China League One
- Champions: Jiangsu Sainty
- Promoted: Jiangsu Sainty Chongqing Lifan
- Relegated: Yantai Yiteng
- Goals: 416
- Average goals/game: 2.73
- Top goalscorer: Sabin Ilie (18 goals)

= 2008 China League One =

The 2008 China League One title was the fifth season of the China League One, the second tier of the Chinese football league pyramid, since its establishment in 2004. The league was won by Jiangsu Sainty.

==Teams==
A total of 13 teams contested in the league, including 10 sides from the 2007 season and three promoted from the 2007 China League Two.

===Team changes===
Teams promoted from 2007 China League Two
- Shanghai East Asia
- Sichuan
- Anhui Jiufang

Teams promoted to 2009 Chinese Super League
- Jiangsu Sainty
- Chongqing Lifan

Team relegated to 2009 China League Two
- Yantai Yiteng

=== Personnel ===

| Team | Manager |
|---|---|
| Anhui Jiufang |  |
| Beijing BIT | China Cao Xiandong |
| Beijing Hongdeng |  |
| Chongqing Lifan | China Wei Xin |
| Jiangsu Sainty | China Pei Encai |
| Nanchang Bayi Hengyuan | China Li Xiao |
| Nanjing Yoyo |  |
| Qingdao Hailifeng |  |
| Shanghai East Asia | China Jiang Bingyao |
| Shanghai Stars | China Ma Liangxing |
| Sichuan | China Sun Bowei |
| Yanbian | China Zhao Yongyuan |
| Yantai Yiteng | China Wang Jun |

=== Foreign players ===
The number of foreign players is restricted to three, but all teams can only use two foreign players on the field in each game. Players from Hong Kong, Macau and Chinese Taipei are deemed to be native players in CL1.

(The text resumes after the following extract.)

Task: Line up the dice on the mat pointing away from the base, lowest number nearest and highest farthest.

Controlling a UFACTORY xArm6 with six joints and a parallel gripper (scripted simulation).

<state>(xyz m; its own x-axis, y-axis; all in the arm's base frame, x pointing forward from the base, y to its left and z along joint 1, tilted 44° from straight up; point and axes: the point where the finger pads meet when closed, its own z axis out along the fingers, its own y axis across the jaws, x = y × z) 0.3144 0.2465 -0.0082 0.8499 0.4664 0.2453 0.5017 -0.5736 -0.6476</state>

- Players name in bold indicates the player is registered during the mid-season transfer window.
- Players in italics were out of the squad or left the club within the season, after the pre-season transfer window, or in the mid-season transfer window, and at least had one appearance.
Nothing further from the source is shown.